L’avancée du calendrier de départ concerne directement les agents qui avaient programmé leur retraite sous l’ancien régime. Ils bénéficient d’un maintien ou d’un report limité, permettant un véritable gain de trimestres essentiels, qui auraient été perdus si la réforme n’avait pas été suspendue.
Il est donc crucial pour chaque agent public de surveiller précisément son année de naissance. Par exemple, ceux nés avant le 1er avril 1965 pourront toujours bénéficier d’une sortie anticipée, tandis que leurs collègues nés après cette date devront composer avec le relèvement progressif annoncé.
Métiers superactifs : une situation à suivre de près
Les métiers classés superactifs, regroupant principalement des secteurs à forte pénibilité, restent très attentifs à cette évolution. Grâce à la suspension temporaire, ils voient leur âge minimum de départ reculer d’environ un trimestre, ce qui peut représenter un avantage conséquent pour leur équilibre santé-vie privée.

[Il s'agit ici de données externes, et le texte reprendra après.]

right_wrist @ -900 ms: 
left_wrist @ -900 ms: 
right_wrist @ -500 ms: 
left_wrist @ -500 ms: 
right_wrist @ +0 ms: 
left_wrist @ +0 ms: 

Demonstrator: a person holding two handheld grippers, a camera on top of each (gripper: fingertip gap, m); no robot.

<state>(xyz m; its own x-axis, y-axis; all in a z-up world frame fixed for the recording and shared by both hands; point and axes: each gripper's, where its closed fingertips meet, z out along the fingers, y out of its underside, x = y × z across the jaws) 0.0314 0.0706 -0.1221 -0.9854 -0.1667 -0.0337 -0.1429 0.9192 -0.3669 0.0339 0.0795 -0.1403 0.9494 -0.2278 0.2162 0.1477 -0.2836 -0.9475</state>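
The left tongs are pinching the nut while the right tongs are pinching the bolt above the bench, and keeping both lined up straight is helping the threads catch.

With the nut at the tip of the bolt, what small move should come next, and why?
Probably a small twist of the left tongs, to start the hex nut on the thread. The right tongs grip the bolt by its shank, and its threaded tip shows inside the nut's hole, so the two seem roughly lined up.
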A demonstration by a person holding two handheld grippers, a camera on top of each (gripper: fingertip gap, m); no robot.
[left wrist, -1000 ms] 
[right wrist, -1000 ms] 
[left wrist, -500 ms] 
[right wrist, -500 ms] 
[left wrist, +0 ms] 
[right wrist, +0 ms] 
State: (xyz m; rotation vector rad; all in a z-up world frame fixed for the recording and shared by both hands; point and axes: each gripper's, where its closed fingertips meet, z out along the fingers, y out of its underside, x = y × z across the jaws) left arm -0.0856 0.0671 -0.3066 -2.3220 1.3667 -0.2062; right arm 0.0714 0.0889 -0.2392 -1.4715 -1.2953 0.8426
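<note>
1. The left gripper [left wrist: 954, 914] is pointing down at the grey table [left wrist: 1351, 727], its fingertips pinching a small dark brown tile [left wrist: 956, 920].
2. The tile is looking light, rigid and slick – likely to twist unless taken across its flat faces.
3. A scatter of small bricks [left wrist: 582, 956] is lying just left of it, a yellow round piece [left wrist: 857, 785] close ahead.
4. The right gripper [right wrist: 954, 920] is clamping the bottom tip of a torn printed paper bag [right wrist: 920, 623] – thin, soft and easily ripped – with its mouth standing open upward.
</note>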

Ce moratoire législatif permet donc de réajuster les calendriers personnels, offrant une marge de manœuvre appréciable aux professionnels devant planifier leur retraite anticipée avec rigueur.
Conséquences sur les départs anticipés et les carrières longues
La suspension allège le quotidien des futurs retraités ayant commencé à travailler très jeunes. Il existe encore des dispositifs spécifiques pour un départ avant 20 ans, avec un âge minimum situé autour de 60 ans et 3 mois pour les générations 1964 ou 1968, notamment chez les pompiers et policiers.
La réforme suspendue instaure également un décalage progressif : dès la génération 1965, chaque année ajoute trois mois d’attente. Par exemple, un assuré né mi-mars 1965 pourra partir à 62 ans et 9 mois, tandis qu’un autre né mi-avril devra patienter jusqu’à ses 63 ans. Cet écart, bien que minime, influence fortement la préparation à la transition vers la retraite anticipée.
Qui bénéficie du gain de trimestres ou de mois ?
On estime à environ 3,5 millions de personnes le nombre de bénéficiaires directs ou indirects d’un bonus de trimestres grâce à la suspension de la réforme. Cela englobe non seulement les salariés classiques mais aussi une large part de la fonction publique, sans oublier les métiers actifs et les professions à statut particulier.
Face à ces changements, il devient essentiel de rester informé et d’effectuer régulièrement des simulations personnalisées afin d’optimiser sa situation individuelle et de ne pas manquer les opportunités offertes par ce nouveau calendrier de départ.